(Excerpted records Opens)

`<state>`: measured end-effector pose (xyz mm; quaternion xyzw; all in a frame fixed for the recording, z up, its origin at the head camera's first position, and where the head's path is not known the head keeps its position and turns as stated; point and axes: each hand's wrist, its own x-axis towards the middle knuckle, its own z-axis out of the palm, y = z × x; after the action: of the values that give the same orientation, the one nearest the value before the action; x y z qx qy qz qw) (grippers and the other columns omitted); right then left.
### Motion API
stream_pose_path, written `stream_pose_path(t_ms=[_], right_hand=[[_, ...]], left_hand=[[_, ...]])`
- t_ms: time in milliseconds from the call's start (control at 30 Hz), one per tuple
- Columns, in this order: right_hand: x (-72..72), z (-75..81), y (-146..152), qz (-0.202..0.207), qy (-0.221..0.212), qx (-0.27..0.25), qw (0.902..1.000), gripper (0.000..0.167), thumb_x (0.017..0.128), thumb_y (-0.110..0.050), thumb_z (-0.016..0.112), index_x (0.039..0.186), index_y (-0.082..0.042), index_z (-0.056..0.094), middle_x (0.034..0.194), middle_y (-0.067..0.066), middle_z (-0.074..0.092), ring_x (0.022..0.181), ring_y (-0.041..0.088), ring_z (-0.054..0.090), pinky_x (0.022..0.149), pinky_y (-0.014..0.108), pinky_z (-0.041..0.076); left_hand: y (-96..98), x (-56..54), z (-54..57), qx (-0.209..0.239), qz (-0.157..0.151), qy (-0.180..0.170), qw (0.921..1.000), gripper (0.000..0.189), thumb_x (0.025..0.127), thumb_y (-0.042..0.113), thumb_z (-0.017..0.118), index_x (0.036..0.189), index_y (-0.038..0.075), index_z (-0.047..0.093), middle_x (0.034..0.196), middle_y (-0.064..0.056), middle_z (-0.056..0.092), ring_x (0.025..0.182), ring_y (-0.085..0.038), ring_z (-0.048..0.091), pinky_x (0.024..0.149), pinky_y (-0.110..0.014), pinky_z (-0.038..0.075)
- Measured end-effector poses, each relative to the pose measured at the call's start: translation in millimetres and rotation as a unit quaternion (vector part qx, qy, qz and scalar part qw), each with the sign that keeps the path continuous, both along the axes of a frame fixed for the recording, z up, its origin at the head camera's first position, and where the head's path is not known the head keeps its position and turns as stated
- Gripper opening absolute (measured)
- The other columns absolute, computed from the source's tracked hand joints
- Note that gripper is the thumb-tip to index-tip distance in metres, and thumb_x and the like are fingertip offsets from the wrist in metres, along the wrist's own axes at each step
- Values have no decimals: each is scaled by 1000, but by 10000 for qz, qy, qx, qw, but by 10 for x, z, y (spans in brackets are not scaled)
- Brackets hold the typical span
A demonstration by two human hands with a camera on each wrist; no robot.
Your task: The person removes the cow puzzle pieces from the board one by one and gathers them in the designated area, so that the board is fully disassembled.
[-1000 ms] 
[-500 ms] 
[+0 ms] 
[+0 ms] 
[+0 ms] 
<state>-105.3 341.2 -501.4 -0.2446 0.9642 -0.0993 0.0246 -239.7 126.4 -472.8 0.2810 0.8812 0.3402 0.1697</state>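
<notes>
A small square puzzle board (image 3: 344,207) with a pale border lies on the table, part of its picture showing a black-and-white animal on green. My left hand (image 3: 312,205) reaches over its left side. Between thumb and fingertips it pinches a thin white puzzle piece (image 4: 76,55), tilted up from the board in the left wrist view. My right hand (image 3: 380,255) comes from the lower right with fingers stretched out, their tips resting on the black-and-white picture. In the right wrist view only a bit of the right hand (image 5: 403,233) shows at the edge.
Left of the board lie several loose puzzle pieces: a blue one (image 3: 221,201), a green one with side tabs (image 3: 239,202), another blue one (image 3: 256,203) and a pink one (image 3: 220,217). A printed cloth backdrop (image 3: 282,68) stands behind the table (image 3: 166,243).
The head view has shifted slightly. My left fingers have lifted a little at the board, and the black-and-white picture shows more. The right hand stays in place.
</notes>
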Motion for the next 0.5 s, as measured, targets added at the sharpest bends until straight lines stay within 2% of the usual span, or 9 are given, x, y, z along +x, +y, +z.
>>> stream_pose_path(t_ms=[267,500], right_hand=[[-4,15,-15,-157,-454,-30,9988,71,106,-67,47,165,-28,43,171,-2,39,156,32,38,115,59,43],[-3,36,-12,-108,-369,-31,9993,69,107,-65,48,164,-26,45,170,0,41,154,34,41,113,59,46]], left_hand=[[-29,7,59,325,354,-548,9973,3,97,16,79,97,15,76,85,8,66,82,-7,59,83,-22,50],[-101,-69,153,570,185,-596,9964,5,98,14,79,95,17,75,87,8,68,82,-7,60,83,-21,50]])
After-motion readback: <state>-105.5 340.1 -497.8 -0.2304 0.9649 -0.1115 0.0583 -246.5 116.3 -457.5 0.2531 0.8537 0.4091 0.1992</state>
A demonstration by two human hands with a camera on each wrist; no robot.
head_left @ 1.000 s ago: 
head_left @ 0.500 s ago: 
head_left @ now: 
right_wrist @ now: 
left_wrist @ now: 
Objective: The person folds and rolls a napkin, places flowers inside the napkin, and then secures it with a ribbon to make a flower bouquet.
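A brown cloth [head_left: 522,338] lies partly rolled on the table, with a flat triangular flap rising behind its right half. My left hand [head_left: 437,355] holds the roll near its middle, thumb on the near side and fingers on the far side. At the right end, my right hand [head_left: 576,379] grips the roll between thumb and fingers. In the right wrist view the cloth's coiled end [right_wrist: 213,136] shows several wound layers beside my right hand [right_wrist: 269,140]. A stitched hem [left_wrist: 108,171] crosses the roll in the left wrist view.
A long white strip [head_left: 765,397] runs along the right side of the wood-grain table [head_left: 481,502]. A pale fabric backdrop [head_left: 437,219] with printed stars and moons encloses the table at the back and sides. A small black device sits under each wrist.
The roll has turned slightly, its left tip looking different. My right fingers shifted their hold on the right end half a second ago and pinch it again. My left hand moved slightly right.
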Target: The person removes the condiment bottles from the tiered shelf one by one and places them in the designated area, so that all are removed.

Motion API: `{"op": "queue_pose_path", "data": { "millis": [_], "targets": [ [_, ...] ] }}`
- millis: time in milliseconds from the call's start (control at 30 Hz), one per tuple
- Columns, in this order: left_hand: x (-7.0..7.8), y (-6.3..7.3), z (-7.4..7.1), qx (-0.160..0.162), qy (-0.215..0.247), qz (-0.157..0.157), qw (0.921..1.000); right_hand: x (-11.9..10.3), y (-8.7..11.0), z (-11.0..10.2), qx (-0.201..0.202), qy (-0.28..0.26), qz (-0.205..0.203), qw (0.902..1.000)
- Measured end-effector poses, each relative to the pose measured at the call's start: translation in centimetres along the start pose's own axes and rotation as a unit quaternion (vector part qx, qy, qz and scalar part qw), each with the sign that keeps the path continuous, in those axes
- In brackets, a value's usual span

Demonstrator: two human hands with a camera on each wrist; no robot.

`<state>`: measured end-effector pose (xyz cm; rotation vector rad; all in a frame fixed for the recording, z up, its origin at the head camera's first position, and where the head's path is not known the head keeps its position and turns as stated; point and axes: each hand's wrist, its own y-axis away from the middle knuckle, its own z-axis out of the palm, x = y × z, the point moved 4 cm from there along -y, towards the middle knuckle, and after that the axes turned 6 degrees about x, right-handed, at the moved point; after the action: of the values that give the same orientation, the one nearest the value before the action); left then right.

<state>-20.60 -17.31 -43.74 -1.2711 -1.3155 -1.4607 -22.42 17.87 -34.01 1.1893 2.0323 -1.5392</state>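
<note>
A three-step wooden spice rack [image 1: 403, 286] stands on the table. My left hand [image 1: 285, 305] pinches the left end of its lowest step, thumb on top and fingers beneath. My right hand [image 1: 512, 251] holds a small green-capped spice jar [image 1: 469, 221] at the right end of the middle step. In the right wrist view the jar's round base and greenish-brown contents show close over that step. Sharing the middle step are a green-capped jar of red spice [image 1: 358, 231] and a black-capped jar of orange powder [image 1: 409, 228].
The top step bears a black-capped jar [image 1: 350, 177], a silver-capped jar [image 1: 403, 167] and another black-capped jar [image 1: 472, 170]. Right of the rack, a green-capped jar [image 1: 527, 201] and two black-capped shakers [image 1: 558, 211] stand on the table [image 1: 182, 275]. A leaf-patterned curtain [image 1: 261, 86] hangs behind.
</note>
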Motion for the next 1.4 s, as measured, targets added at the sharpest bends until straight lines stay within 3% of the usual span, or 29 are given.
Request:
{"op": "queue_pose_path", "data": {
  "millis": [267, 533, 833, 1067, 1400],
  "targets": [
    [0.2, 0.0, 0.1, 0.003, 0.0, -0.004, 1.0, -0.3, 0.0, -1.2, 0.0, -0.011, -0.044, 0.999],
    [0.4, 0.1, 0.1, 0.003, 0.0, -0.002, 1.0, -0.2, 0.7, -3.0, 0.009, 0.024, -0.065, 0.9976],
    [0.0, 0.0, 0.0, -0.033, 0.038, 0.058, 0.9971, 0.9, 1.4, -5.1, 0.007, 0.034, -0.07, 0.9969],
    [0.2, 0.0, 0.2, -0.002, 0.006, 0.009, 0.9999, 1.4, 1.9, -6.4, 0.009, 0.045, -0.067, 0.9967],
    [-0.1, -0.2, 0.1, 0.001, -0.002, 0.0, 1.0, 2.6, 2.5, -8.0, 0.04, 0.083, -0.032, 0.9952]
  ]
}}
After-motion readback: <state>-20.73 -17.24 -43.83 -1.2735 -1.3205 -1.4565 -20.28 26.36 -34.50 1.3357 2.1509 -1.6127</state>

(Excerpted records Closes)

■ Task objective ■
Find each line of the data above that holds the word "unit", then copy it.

■ Answer space ■
- Measured end-effector poses, each relative to the pose measured at the call's start: translation in millimetres and rotation as a unit quaternion (vector part qx, qy, qz and scalar part qw), each with the sign that keeps the path continuous, both along the axes of a frame fixed for the recording, z up, its origin at the head camera's first position, and where the head's path is not known the head keeps its position and turns as stated
- Measured end-effector poses, each relative to the pose measured at the call's start: translation in centimetres along the start pose's own axes and rotation as a unit quaternion (vector part qx, qy, qz and scalar part qw), each with the sign that keeps the path continuous, in those axes

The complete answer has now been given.